PROVIDED DATA:
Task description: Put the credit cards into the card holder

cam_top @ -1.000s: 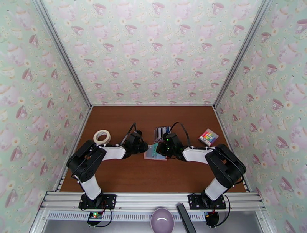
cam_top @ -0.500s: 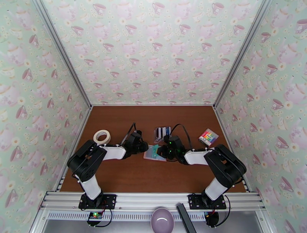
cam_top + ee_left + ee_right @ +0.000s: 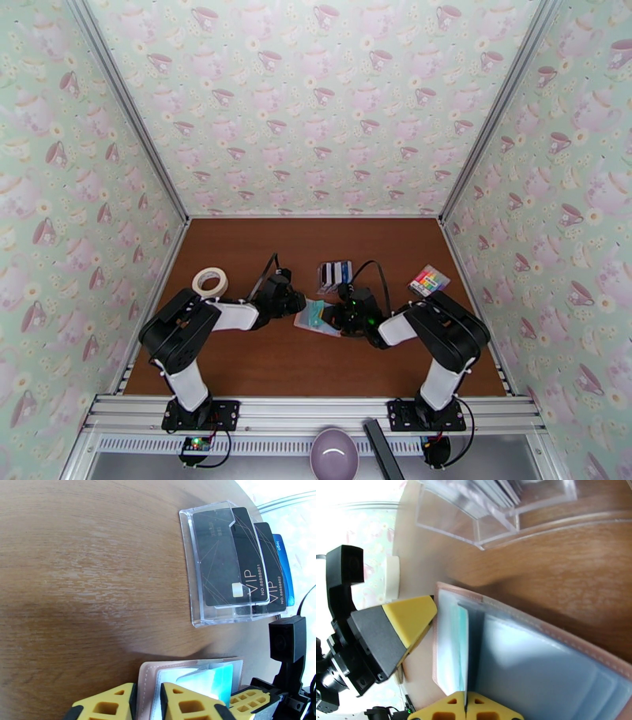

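Note:
The pink card holder (image 3: 317, 318) lies open on the table between the two grippers, its pale bluish pockets (image 3: 537, 669) facing up. My left gripper (image 3: 148, 696) is shut on the card holder's pink edge (image 3: 149, 675). In the top view it (image 3: 298, 304) is at the holder's left side. My right gripper (image 3: 466, 704) is shut on a thin teal card (image 3: 460, 645) that stands on edge at a pocket's mouth. From above it (image 3: 336, 317) is at the holder's right side. More credit cards, black and blue (image 3: 231, 565), stand in a clear rack (image 3: 334, 272) just behind.
A roll of white tape (image 3: 209, 282) lies left of the left arm. A multicoloured striped pad (image 3: 428, 281) sits at the right. A lilac bowl (image 3: 333, 454) rests below the table's front rail. Patterned walls enclose three sides.
The right arm has folded in, its wrist shifting slightly right and nearer while the gripper stays at the card holder. The holder has shifted a little to the left. The left arm is unmoved.

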Controlling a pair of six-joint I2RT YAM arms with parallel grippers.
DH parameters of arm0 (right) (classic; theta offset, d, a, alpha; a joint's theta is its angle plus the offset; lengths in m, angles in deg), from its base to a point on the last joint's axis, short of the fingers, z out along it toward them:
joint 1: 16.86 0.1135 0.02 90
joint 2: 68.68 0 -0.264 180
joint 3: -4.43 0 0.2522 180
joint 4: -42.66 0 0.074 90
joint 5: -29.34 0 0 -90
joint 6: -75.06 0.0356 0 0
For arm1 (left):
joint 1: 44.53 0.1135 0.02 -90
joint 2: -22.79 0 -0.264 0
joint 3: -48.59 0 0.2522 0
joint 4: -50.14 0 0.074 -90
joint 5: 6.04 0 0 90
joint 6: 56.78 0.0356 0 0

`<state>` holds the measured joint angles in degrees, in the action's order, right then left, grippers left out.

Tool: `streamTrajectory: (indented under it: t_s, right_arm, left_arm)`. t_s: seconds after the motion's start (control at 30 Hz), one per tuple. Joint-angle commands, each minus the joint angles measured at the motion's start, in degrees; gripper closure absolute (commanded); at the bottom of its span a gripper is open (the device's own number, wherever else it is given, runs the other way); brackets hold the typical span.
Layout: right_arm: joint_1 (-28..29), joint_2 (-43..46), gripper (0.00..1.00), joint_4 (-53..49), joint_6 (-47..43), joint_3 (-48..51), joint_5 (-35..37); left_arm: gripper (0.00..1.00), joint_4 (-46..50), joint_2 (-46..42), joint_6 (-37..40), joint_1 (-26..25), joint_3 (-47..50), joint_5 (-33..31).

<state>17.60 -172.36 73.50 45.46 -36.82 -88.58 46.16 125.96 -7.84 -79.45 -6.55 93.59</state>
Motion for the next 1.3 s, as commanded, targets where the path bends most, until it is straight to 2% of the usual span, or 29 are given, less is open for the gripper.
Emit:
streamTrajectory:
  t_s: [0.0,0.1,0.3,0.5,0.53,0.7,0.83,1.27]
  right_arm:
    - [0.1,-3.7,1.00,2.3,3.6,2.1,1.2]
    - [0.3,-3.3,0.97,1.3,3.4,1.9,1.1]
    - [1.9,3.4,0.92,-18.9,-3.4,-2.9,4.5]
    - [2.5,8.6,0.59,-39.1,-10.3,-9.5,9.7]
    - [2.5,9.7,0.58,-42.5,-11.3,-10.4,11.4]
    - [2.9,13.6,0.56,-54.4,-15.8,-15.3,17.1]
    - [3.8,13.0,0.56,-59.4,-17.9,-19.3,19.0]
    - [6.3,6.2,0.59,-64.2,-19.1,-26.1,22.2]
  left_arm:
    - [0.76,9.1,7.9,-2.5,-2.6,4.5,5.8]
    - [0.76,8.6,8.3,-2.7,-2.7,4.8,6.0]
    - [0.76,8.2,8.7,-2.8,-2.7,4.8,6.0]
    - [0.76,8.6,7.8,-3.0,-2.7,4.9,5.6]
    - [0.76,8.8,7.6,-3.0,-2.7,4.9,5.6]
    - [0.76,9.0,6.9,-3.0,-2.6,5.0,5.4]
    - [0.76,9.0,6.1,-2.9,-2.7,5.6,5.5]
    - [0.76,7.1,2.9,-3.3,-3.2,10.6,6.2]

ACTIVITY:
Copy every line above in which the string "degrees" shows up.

EXERCISE SOLUTION:
`<state>` holds the measured joint angles in degrees, in the action's order, right then left, grippers left out.
Tool: `streamTrajectory: (indented under it: t_s, right_arm, left_arm)`. t_s: seconds after the motion's start (control at 30 Hz), one per tuple. Joint-angle commands, each minus the joint angles measured at the motion's start, in degrees; gripper closure absolute (commanded); at the bottom of its span a gripper is open (the device's own number, wherever else it is given, runs the other way); brackets hold the typical span.

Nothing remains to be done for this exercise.